> _About this exercise_:
Using the listing below, retype exactly the lines starting at the one with "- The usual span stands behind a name" and ending at the one with "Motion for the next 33", and include both.

> _Data_:
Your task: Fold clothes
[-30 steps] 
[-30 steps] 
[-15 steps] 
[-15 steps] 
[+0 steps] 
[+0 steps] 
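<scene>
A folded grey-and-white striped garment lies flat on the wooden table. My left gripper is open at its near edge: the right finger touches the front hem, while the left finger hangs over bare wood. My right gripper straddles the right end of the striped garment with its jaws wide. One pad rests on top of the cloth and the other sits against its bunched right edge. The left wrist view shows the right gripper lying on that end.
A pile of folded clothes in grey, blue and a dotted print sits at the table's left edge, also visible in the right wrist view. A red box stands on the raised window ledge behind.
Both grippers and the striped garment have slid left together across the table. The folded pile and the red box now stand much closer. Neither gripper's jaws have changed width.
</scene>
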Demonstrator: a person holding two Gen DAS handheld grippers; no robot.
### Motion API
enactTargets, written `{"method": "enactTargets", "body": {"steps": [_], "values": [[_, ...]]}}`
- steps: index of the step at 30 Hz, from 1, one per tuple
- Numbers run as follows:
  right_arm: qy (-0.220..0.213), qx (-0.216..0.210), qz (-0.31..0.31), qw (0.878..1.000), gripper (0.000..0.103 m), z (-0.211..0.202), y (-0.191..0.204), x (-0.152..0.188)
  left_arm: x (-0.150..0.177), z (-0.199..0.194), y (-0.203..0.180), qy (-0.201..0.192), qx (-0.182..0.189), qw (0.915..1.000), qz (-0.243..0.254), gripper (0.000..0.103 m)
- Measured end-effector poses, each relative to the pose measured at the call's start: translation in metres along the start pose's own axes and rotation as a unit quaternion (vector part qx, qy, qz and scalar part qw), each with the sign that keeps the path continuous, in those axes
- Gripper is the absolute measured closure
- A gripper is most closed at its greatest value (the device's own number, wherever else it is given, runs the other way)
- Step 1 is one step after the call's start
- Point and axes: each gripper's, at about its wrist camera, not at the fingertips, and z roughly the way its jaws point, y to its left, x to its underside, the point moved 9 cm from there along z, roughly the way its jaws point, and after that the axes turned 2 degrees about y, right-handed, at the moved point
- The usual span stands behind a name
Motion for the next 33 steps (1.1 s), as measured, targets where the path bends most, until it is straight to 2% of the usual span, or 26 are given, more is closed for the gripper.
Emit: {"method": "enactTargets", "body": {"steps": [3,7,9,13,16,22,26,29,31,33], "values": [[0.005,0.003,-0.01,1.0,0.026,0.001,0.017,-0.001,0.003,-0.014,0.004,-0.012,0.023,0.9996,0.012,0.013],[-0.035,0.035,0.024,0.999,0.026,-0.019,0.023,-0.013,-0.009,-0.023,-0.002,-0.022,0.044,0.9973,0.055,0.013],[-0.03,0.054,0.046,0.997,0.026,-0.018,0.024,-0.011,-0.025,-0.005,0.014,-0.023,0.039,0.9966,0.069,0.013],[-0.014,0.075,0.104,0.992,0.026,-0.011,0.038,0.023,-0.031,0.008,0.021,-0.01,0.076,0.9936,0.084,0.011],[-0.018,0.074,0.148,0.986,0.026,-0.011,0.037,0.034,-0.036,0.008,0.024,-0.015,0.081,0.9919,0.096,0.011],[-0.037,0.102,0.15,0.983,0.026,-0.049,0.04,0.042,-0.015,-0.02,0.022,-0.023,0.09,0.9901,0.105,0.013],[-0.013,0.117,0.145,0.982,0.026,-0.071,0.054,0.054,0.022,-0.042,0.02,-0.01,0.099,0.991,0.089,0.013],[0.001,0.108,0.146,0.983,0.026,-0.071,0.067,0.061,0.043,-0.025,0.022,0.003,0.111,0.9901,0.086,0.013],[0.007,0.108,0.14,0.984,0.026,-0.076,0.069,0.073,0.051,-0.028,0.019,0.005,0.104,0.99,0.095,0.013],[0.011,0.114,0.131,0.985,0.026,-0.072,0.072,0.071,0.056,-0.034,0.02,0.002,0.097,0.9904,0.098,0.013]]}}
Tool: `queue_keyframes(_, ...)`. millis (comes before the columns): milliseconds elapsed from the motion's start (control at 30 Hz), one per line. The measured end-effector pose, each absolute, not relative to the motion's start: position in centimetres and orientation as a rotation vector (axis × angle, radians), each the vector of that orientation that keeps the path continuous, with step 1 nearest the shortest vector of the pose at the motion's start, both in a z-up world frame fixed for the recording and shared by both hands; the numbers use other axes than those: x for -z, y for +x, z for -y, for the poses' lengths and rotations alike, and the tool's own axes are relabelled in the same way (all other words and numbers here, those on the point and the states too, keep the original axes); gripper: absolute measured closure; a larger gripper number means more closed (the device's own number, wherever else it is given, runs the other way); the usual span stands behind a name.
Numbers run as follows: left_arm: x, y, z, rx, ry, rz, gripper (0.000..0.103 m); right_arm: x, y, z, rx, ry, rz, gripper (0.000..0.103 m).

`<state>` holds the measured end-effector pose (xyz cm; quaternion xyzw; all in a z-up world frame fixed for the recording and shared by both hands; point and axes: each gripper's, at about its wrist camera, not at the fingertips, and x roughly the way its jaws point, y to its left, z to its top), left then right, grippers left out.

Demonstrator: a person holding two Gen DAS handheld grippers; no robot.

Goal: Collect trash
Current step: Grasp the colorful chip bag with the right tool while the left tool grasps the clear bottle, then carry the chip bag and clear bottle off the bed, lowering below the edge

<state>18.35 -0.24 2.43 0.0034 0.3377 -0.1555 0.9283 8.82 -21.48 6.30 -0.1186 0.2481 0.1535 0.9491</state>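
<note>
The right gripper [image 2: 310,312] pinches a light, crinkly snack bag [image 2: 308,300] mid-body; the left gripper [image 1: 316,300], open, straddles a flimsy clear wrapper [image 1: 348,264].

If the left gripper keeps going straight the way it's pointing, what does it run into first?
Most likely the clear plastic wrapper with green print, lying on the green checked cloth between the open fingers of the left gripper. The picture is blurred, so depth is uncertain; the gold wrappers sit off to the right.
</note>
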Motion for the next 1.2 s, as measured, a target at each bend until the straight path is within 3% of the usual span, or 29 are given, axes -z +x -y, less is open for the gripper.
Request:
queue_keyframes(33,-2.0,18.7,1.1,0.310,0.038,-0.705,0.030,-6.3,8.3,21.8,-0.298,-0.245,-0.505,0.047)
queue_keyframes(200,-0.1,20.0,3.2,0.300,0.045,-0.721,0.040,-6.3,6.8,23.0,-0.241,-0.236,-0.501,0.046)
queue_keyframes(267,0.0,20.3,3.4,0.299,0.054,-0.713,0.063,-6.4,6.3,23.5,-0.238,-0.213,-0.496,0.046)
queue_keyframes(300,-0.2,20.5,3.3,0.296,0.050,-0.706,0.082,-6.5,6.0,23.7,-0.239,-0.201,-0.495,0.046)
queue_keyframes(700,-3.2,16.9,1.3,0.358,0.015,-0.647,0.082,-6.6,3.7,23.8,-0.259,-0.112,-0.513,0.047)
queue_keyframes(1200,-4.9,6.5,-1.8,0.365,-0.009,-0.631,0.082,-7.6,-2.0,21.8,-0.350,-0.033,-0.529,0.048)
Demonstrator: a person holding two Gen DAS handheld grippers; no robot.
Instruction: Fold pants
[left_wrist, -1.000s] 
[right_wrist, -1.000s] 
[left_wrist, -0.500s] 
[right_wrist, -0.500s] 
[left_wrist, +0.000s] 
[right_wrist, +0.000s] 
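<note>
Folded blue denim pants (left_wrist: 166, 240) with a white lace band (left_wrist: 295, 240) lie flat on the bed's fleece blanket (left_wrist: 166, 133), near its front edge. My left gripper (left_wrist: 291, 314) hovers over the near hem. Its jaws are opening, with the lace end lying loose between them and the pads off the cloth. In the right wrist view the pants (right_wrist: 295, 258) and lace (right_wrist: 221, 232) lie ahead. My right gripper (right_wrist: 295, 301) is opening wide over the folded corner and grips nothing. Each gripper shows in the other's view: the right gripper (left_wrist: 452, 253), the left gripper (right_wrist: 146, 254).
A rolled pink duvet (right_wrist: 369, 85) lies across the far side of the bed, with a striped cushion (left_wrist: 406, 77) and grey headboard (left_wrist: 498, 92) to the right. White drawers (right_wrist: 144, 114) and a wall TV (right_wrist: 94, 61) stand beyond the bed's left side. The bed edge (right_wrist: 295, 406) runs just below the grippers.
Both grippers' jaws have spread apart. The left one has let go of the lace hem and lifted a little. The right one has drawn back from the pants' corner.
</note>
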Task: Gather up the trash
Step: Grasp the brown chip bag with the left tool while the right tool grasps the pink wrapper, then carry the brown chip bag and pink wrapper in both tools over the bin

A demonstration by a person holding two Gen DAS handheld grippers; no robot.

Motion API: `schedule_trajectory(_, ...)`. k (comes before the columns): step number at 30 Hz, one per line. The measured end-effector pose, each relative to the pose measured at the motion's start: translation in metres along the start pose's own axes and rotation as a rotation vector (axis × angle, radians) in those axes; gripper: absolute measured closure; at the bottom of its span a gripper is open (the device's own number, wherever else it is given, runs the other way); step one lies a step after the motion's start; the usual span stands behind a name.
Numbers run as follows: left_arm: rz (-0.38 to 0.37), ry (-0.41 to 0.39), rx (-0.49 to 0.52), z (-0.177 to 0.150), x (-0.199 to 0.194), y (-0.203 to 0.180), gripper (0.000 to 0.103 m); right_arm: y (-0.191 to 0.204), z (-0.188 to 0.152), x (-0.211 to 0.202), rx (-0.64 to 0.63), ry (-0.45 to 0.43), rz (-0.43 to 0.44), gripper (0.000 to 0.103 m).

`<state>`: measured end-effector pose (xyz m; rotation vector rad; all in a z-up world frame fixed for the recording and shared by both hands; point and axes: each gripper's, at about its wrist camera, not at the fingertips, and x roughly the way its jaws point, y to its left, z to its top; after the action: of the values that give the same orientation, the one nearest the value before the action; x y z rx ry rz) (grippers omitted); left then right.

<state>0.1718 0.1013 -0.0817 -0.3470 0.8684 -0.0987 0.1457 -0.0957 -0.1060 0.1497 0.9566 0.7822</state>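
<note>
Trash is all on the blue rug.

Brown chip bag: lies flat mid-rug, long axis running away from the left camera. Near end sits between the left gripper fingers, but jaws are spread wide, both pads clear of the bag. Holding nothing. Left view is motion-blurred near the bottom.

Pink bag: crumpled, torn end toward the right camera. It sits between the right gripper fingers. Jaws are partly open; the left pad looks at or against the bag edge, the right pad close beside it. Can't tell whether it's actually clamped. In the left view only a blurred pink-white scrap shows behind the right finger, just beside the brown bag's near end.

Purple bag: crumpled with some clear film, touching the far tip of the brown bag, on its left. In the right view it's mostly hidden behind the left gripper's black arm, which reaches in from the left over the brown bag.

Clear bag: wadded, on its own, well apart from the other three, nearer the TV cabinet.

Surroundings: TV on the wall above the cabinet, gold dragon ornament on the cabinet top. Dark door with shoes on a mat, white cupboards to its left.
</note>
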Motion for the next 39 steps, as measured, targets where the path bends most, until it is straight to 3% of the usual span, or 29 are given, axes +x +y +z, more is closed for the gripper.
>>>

> _Exercise result_:
- The usual span stands behind a name
Motion for the next 33 steps (1.1 s), as measured, targets where the path bends most, until it is straight to 2% of the usual span, or 26 are given, more is closed for the gripper.

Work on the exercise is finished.